La mère de Susie use de toutes les ruses pour sauver sa fille. Afin de dissimuler leur lien qui signifie la mort, la mère ordonne à sa fille de ne jamais plus l’appeler « Maman », mais par son prénom, Raïa. Raïa, à bout de forces, qui lutte pendant plusieurs semaines et survit au typhus ; Raïa qui soutient du regard son enfant condamnée à subir, de la part d’une SS, une série de coups de fouets sans broncher, puis à rester parfaitement immobile sur un tabouret sur la place d’appel du camp pendant une interminable journée glaciale, sous le regard de toutes les déportées. Par son regard intense, Raïa ordonne à son enfant de ne pas crier, de ne pas pleurer, de ne pas bouger, afin de rester en vie. Susie survit à cette journée atroce, une parmi tant d’autres.

Quand vient le souvenir

De la grande famille de Susie, il ne reste à la fin de la guerre que trois personnes miraculeusement en vie : Susie, Raïa et l’oncle Volodia.
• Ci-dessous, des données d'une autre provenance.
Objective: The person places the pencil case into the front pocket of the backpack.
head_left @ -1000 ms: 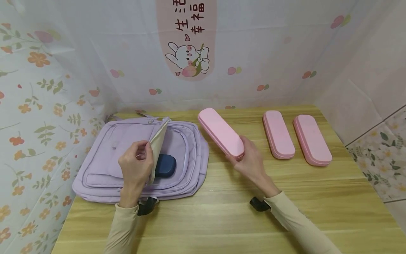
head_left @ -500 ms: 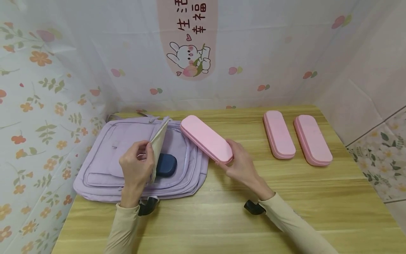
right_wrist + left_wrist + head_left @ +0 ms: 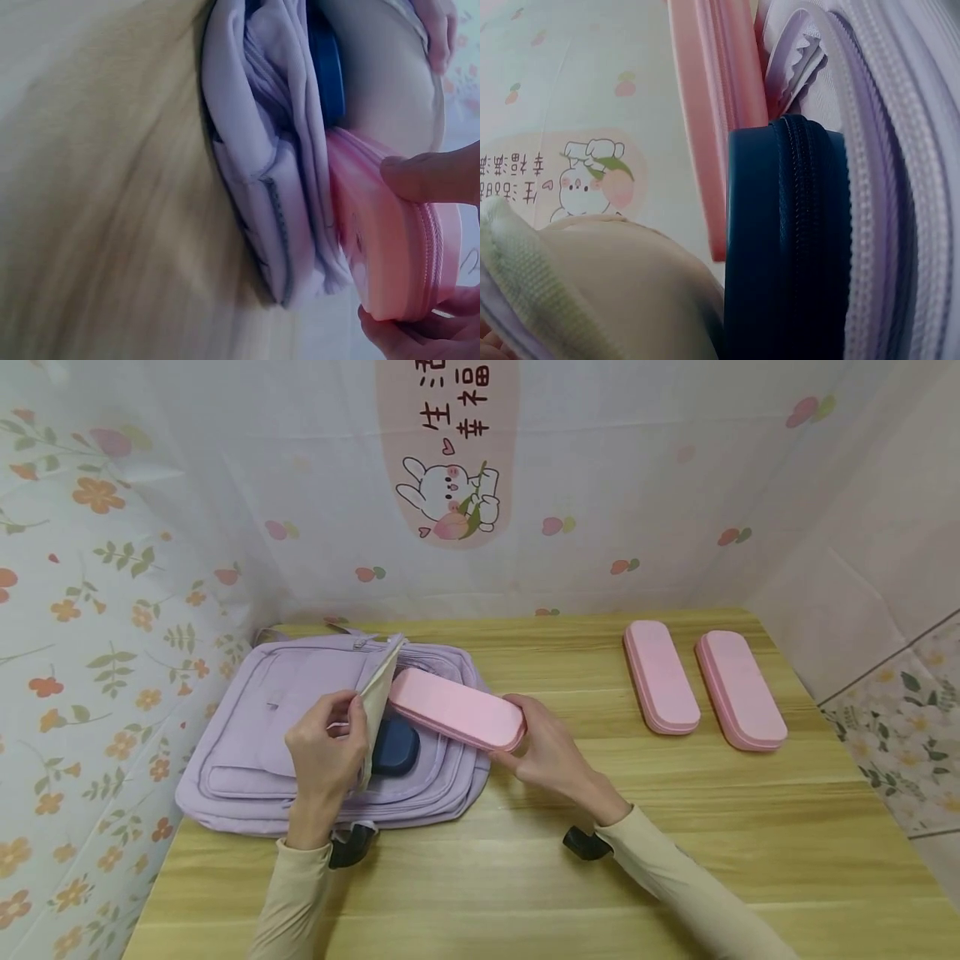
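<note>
Zipper-edged and seemingly stiff and light, pink case (image 3: 456, 718) suits the right hand (image 3: 551, 756) gripping its end, while left hand (image 3: 324, 758) pinches the backpack (image 3: 262, 710) flap.

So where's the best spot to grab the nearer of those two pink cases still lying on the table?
Probably across its narrow width near the middle, coming from above. That pink case lies flat, long and slim, with a gap to its neighbour for fingers.
</note>
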`<state>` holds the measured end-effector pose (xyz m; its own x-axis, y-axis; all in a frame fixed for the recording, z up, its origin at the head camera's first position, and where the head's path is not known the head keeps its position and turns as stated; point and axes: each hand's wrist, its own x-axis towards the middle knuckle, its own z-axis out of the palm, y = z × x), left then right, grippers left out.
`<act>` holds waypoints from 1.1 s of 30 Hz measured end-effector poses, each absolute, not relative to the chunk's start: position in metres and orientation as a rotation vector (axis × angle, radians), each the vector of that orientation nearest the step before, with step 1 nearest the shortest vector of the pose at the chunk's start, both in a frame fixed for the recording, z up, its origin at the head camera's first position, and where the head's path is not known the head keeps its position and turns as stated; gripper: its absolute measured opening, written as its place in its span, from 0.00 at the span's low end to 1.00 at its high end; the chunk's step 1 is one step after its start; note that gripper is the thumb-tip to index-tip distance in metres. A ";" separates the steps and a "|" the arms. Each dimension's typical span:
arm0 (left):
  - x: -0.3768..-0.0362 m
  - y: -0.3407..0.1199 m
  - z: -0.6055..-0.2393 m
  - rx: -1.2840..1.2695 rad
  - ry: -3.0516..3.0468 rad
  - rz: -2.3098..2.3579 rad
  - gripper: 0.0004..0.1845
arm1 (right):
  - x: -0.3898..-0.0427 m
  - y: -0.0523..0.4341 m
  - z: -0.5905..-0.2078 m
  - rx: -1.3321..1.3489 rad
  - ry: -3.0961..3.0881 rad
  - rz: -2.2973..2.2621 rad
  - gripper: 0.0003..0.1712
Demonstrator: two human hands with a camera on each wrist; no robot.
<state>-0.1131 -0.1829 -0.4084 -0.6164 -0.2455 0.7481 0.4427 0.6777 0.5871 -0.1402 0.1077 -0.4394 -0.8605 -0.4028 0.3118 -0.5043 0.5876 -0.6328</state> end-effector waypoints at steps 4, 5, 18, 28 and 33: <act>-0.113 -0.182 -0.409 -0.154 -2.008 -0.989 0.06 | -0.147 0.102 -0.435 0.825 -2.679 1.124 0.47; -0.113 -0.182 -0.409 -0.152 -2.007 -0.989 0.06 | -0.149 0.100 -0.434 0.831 -2.684 1.128 0.47; -0.113 -0.182 -0.409 -0.141 -2.013 -1.000 0.06 | -0.184 0.076 -0.429 0.869 -2.761 1.123 0.48; -0.112 -0.182 -0.407 -0.127 -1.996 -1.020 0.05 | -0.195 0.064 -0.429 0.777 -2.759 1.190 0.46; -0.113 -0.182 -0.406 -0.120 -1.984 -1.023 0.05 | -0.199 0.054 -0.430 0.764 -2.761 1.180 0.45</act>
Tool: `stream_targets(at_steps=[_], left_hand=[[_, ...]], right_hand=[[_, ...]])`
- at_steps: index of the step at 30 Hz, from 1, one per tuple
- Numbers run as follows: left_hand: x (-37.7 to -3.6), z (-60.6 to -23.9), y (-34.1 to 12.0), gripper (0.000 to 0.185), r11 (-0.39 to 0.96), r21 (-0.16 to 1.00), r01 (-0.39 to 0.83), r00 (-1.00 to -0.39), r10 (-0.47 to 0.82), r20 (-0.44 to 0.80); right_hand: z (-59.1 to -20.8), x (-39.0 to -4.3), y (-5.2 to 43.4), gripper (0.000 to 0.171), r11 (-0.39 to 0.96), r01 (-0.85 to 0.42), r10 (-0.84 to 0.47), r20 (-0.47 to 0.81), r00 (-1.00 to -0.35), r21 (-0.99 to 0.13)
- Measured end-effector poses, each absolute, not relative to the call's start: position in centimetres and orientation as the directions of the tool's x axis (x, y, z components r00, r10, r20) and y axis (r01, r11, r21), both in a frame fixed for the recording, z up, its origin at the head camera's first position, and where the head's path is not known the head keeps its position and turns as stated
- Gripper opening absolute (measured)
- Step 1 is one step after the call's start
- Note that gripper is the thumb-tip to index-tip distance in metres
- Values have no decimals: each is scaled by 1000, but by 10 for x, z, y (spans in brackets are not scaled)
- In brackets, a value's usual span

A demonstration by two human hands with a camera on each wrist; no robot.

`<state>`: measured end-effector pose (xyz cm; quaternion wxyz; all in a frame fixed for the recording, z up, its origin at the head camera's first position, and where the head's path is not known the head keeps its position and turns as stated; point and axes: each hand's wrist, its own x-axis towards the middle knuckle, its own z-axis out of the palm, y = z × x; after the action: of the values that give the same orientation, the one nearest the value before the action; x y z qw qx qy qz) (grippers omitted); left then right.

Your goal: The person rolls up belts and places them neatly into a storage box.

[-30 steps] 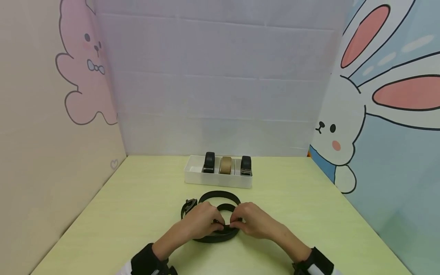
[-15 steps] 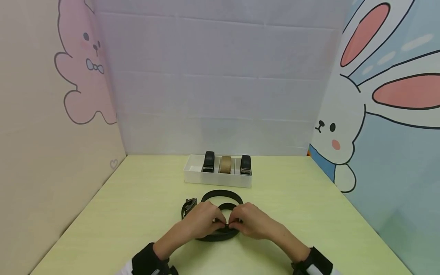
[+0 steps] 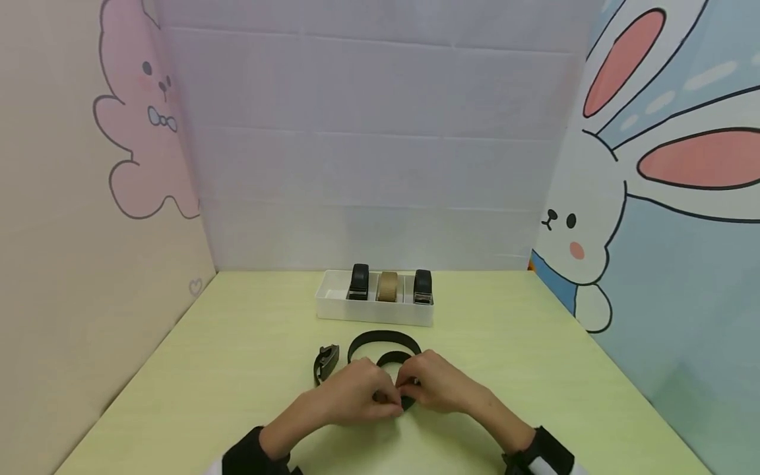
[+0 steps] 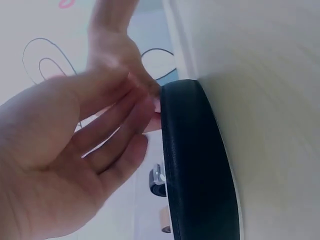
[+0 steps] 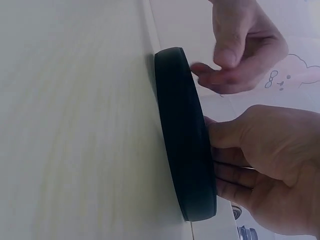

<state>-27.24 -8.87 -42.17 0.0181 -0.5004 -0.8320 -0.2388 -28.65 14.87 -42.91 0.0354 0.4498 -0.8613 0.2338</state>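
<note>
A black belt (image 3: 384,336) stands on edge on the table, loosely coiled, its buckle (image 3: 326,363) at the left end. My right hand (image 3: 438,382) pinches the inner turn at the coil's near right side; the outer turn partly hides its fingertips in the right wrist view. Close beside it, my left hand (image 3: 356,394) hovers over the near side of the coil and covers part of it in the head view. Its fingers are loosely bent, with nothing visible between them in the left wrist view, where the belt's outer band (image 4: 200,165) passes in front.
Behind the coil stands a white divided box (image 3: 374,311). It holds a rolled black belt (image 3: 359,282), a rolled tan belt (image 3: 387,287) and another rolled black belt (image 3: 423,286). Walls with cartoon drawings border the pale yellow table (image 3: 505,343) on both sides.
My left hand has come off the inner turn and moved slightly right and nearer to me. The right hand has stayed at the coil; the coil has barely shifted.
</note>
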Motion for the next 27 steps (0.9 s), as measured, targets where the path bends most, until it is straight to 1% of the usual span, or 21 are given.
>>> stream_targets(at_steps=[2,4,6,9,11,13,16,18,21,25,27], left_hand=[[-270,-422,-88,7,387,409,827,-495,846,199],[-269,-423,-86,6,396,418,818,-494,855,158],[-268,-425,-85,4,399,410,820,-494,855,157],[-268,-427,-83,10,407,362,839,-495,847,195],[-268,-428,-82,14,433,328,840,-514,828,224],[-268,-427,-82,16,476,301,827,-548,802,237],[-269,-424,-83,16,529,296,795,-596,771,224],[-269,-422,-85,14,542,302,784,-608,769,198],[-270,-417,-93,13,542,333,771,-609,781,139],[-275,-409,-112,18,556,365,747,-610,791,42],[-278,-404,-123,21,585,361,726,-626,780,-4]], right_hand=[[-429,-288,150,14,488,-787,-758,264,-597,-379],[-429,-288,151,13,488,-785,-758,260,-598,-382],[-429,-289,152,14,483,-785,-759,262,-596,-388],[-430,-289,152,17,476,-790,-758,274,-591,-387],[-430,-290,151,18,470,-794,-759,282,-587,-386],[-430,-290,151,17,467,-798,-760,289,-582,-380],[-430,-291,152,15,461,-802,-764,290,-577,-381],[-429,-291,152,13,460,-798,-765,283,-579,-389],[-427,-290,154,11,454,-798,-770,276,-575,-397],[-425,-292,159,9,450,-808,-774,285,-565,-379],[-426,-294,162,9,453,-811,-771,294,-565,-370]])
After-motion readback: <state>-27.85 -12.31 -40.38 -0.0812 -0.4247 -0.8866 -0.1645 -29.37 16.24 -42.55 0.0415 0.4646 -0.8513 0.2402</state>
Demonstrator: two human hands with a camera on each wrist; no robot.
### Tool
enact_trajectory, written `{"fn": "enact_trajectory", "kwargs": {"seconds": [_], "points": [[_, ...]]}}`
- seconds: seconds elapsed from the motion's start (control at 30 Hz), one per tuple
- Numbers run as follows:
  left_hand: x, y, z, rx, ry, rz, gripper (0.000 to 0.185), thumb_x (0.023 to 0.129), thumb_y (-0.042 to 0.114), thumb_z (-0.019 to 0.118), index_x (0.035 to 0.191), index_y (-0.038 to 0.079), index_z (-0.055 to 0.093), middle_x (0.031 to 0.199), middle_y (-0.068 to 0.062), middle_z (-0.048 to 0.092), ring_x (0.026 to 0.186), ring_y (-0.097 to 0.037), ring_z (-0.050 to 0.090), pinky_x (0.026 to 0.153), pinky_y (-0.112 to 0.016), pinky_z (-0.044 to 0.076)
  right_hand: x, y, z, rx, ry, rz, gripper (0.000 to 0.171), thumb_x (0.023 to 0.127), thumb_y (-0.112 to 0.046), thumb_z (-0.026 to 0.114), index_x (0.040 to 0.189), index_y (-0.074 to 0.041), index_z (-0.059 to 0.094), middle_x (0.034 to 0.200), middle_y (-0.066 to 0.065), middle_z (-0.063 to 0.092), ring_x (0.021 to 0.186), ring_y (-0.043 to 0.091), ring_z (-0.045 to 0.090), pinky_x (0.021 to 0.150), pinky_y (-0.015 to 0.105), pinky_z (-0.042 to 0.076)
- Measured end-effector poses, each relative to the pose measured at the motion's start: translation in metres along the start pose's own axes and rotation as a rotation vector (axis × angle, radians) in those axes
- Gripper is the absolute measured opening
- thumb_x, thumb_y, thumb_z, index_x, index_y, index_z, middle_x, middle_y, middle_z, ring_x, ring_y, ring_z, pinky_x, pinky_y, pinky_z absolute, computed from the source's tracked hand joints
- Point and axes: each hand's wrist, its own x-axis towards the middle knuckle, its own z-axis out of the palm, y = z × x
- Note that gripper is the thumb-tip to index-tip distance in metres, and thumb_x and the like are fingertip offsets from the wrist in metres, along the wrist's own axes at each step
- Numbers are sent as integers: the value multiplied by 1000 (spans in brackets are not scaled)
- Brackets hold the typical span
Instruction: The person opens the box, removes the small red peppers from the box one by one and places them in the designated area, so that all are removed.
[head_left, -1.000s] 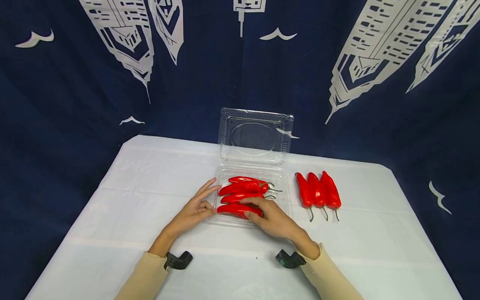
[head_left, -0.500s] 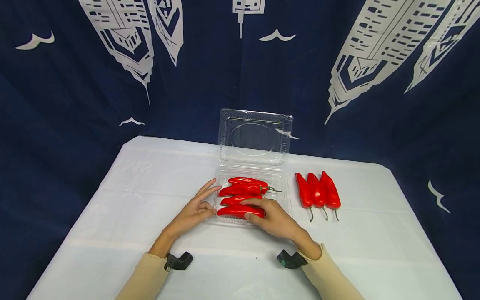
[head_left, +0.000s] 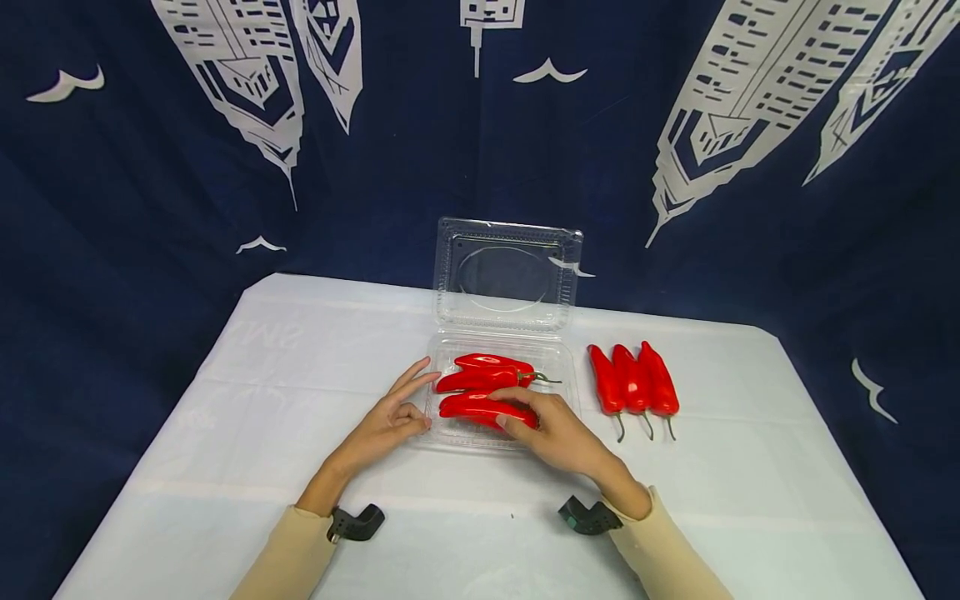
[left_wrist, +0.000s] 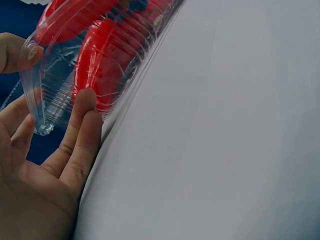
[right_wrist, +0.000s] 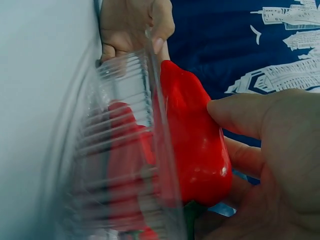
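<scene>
A clear plastic clamshell container [head_left: 561,354] lies open with several red peppers [head_left: 474,382] side by side inside. My left hand [head_left: 384,432] grips its near left corner. In the left wrist view, the thumb is on the rim while fingers touch the outer wall. My right hand [head_left: 558,433] holds another red pepper [right_wrist: 192,142] between thumb and fingers. This pepper is above the near part of the container, with its green stem toward the palm. In the head view it covers part of what lies below.
Three more red peppers [head_left: 633,382] lie in a row right of the container, stems toward me. The raised transparent lid [head_left: 504,315] stands at the back. A white cloth covers the table [head_left: 262,375], and a dark blue printed curtain [head_left: 450,150] hangs behind it.
The right hand has moved the held pepper slightly away from me and to the right, over the pepper behind it. The left hand has stayed at the container's corner.
</scene>
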Motion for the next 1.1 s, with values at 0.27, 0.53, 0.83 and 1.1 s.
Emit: {"fn": "enact_trajectory", "kwargs": {"seconds": [0.27, 0.53, 0.83, 1.1], "points": [[0, 0, -1, -1, 0, 4, 70, 92, -5, 61, 155, 12, 37, 169, 1, 11, 85, -28, 64, 81, -19, 54, -3, 0, -11, 26, 82, -21, 39, 96, -19, 68, 134, -14, 62, 115, 1, 69, 103, 18, 61, 90, 31, 55], [-1, 0, -1, 5, 1, -7, 70, 92, -4, 62, 155, 13, 37, 169, 2, 11, 87, -29, 65, 83, -19, 55, -8, 0, -35, 105, 126, 48, 43, 96, -19, 67, 138, -14, 57, 124, 7, 67, 105, 24, 65, 87, 28, 58], [-1, -2, 0, 8, 0, -13, 69, 92, -3, 63, 155, 13, 38, 169, 3, 11, 82, -23, 64, 80, -18, 54, -19, 11, -62, 105, 226, 101, 45, 98, -19, 65, 142, -11, 55, 135, 14, 61, 107, 29, 63, 80, 20, 57], [0, -1, 0, 26, 10, -18, 69, 92, -1, 64, 155, 14, 39, 169, 4, 12, 80, -17, 62, 77, -17, 53, -26, 16, -79, 87, 277, 161, 48, 99, -19, 63, 144, -12, 51, 132, 17, 60, 89, 34, 62, 67, 26, 58]]}}
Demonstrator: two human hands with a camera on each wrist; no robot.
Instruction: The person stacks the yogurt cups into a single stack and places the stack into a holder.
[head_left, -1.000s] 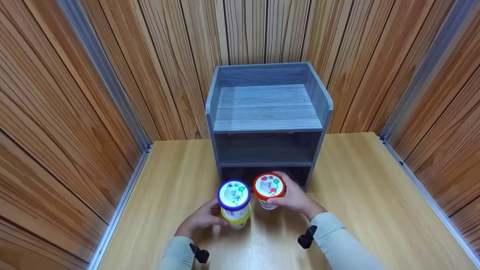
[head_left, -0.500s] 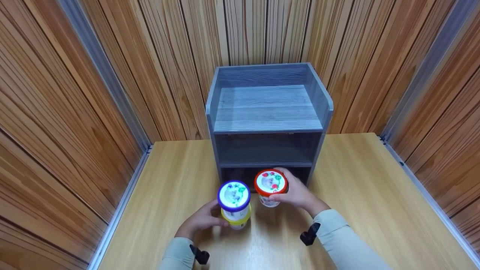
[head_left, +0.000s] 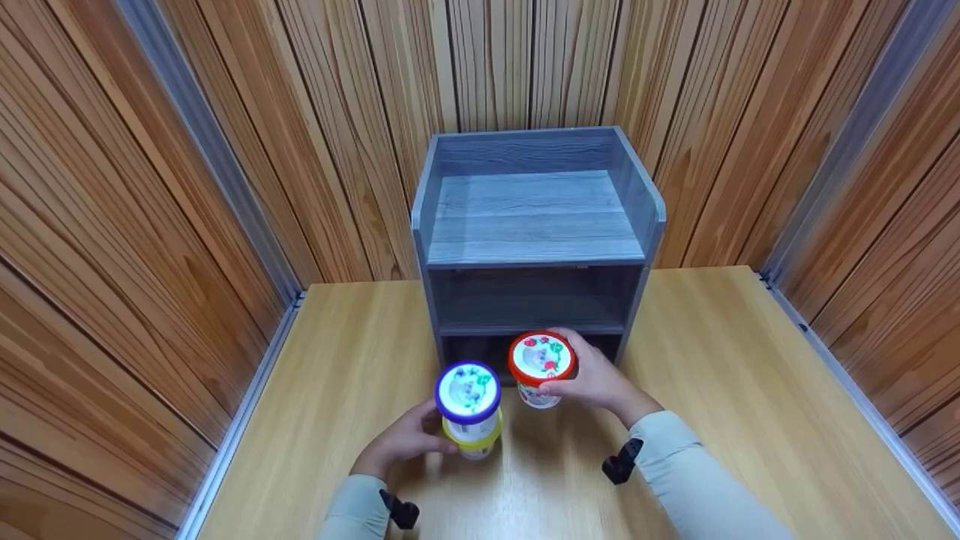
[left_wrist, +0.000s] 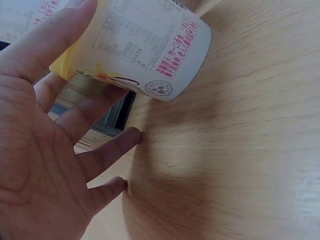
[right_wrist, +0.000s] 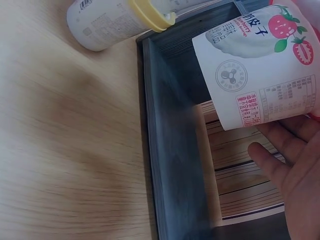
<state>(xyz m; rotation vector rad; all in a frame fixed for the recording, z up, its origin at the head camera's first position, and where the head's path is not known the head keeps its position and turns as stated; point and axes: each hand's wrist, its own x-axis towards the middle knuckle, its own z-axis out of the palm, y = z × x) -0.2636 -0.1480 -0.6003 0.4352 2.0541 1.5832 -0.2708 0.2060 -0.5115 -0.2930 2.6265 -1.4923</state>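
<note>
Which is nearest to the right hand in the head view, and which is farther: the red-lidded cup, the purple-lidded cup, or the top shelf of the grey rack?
1. Red-lidded cup: held in the right hand, before the rack's lowest opening.
2. Purple-lidded cup: to its left, stacked on a yellow-lidded cup that the left hand holds.
3. Top shelf: up behind, farthest.

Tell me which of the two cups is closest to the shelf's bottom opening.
The red-lidded cup, held by the right hand; the purple-lidded stack in the left hand sits farther back.
</note>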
Susie et Raïa vivent d’abord à Lodz, en Pologne, jusqu’à la campagne antisémite de Gomulka, en 1950. Elles émigrent en Israël. Susie, on s’en souvient, devient alors Schoschana. Elle sera physiothérapeute, se mariera, et s’installera à Vienne en 1964.

Jamais elle ne parlera à quiconque de son ordalie, surtout pas à son fils Doron. Mais en 1988, elle décide de retourner pour la première fois à Wilno, devenue Vilnius.

Les images de l’enfance, restées intactes dans sa mémoire, se présentent devant ses yeux.

Raïa Weksler, l’héroïque mère de Schoschana, est morte en 1974, le livre de cette dernière lui est ainsi dédié : « Pour ma mère, Raïa Indurski-Weksler à l’amour et à la vaillance de laquelle je dois ma survie.

Le présent volume contient en outre des annexes fort utiles au lecteur, telles que l’interview de Schoschana Rabinovici par la journaliste allemande Martina Weibel, en 2005, et le témoignage de son fils, Doron Rabinovici, qui évoque le procès de Bruno Daey. Ce dernier, gardien du camp de Stutthof, ne fut condamné qu’à deux ans de prison avec sursis, après avoir été « reconnu coupable de complicité dans 5 232 meurtres et tentatives de meurtre » par le tribunal de Hambourg, le 23 juillet 2020. Son avocat avait plaidé le non-lieu.